NCPA - National Center for Policy Analysis


September 2, 2005

"Personalized" medicine, targeted to specific racial, ethnic or other groups of people, can be beneficial in determining what will work for individual patients in various therapies, says Henry I. Miller, a fellow at the Hoover Institution and the Competitive Enterprise Institute.

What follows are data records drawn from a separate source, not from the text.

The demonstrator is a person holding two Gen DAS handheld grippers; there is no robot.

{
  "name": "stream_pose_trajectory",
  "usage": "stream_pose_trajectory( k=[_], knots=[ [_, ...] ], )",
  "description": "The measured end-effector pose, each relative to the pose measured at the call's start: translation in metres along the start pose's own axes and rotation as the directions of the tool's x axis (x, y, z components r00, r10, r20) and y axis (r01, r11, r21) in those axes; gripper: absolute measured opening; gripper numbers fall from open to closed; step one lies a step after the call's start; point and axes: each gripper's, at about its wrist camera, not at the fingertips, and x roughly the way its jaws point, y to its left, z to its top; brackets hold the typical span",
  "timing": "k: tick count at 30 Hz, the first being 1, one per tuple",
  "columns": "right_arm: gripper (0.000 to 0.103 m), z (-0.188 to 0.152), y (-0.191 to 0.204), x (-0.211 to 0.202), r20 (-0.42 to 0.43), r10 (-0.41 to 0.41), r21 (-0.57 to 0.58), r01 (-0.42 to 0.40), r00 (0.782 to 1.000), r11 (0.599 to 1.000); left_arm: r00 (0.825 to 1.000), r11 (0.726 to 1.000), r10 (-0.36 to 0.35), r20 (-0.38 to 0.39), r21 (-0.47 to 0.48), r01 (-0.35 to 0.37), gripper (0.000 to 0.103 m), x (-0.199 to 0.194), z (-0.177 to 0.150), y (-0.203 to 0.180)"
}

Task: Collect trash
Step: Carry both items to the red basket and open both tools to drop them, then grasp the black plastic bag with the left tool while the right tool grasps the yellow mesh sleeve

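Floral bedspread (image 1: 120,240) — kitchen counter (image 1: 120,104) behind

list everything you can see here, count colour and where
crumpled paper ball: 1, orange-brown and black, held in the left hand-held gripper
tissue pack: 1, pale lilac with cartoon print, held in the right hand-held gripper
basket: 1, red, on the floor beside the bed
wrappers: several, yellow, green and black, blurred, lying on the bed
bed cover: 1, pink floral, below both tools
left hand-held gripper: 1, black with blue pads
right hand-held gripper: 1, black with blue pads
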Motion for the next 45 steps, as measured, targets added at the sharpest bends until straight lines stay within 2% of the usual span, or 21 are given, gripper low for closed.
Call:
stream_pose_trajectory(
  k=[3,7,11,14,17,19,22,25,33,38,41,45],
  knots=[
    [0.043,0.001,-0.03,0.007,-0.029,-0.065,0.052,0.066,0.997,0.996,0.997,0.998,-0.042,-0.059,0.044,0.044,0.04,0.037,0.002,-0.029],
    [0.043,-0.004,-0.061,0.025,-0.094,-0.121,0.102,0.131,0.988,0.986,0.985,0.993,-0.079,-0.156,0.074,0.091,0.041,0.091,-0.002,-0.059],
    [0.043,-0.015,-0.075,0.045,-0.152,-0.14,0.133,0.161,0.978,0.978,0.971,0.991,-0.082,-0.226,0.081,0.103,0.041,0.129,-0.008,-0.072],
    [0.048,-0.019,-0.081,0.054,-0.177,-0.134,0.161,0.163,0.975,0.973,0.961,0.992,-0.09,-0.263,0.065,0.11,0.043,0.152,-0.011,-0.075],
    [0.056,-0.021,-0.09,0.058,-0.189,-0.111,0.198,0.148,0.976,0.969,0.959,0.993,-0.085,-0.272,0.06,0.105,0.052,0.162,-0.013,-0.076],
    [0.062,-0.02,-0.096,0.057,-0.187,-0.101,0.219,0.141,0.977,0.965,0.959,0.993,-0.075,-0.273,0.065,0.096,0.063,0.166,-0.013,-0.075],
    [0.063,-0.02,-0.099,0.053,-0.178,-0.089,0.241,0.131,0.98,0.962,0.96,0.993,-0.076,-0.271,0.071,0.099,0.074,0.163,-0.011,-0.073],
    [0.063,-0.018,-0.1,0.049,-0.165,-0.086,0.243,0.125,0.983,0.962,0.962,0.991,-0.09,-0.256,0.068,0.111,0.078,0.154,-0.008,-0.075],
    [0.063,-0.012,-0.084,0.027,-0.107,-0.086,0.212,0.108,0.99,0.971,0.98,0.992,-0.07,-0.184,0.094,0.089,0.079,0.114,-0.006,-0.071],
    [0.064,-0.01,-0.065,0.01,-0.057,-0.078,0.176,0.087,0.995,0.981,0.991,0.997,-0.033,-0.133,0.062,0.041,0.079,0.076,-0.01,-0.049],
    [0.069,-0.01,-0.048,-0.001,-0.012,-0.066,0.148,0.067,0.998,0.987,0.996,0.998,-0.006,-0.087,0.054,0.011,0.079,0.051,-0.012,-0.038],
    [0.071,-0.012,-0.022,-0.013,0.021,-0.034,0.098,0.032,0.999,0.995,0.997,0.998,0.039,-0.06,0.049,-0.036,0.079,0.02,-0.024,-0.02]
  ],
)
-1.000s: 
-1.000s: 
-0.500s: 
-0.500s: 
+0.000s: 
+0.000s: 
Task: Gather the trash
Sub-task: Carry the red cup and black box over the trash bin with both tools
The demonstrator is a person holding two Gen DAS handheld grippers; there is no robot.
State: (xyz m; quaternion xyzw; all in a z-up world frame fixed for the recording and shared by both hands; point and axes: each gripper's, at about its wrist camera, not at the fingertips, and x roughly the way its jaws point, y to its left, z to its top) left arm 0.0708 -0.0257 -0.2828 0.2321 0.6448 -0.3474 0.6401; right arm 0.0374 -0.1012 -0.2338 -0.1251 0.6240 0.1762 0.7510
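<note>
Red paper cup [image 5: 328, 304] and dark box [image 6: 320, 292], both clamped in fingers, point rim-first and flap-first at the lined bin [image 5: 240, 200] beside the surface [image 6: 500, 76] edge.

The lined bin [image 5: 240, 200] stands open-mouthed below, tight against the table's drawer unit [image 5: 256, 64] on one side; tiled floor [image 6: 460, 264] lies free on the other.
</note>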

There are a number of genetic diseases that occur predominantly in specific ethnic groups:

  • A genetic test called the Ashkenazi Jewish Genetic Panel (AJGP) screens for a number of diseases that occur in Jews of Ashkenazi or Eastern European descent.
  • Sickle-cell anemia occurs exclusively in blacks; additionally, quinine-like drugs can produce a severe reaction in black men resulting in anemia.

Therefore, personalized medicine based on genetic tendencies and age would greatly benefit specific groups, says Miller:

  • Patients of various races may respond to treatments differently; for example, BiDil, a new drug for treatment of severe heart failure, has been shown in clinical trials to particularly benefit black patients.
  • Elderly patients are more likely to experience adverse drug reactions than younger patients, due to their reduced function of kidneys and liver.
  • Additionally, older patients will respond differently to fat-soluble and water-soluble drugs due to their body composition; water-soluble drugs can become more concentrated in the blood, while fat-soluble drugs have longer half-lives.

Though personalized drugs would benefit patients, many challenges remain. Drug companies may not have the incentive to research and develop drugs of which a narrow population is eligible. Also, some commentators view therapy designed for a specific group as discriminatory, says Miller.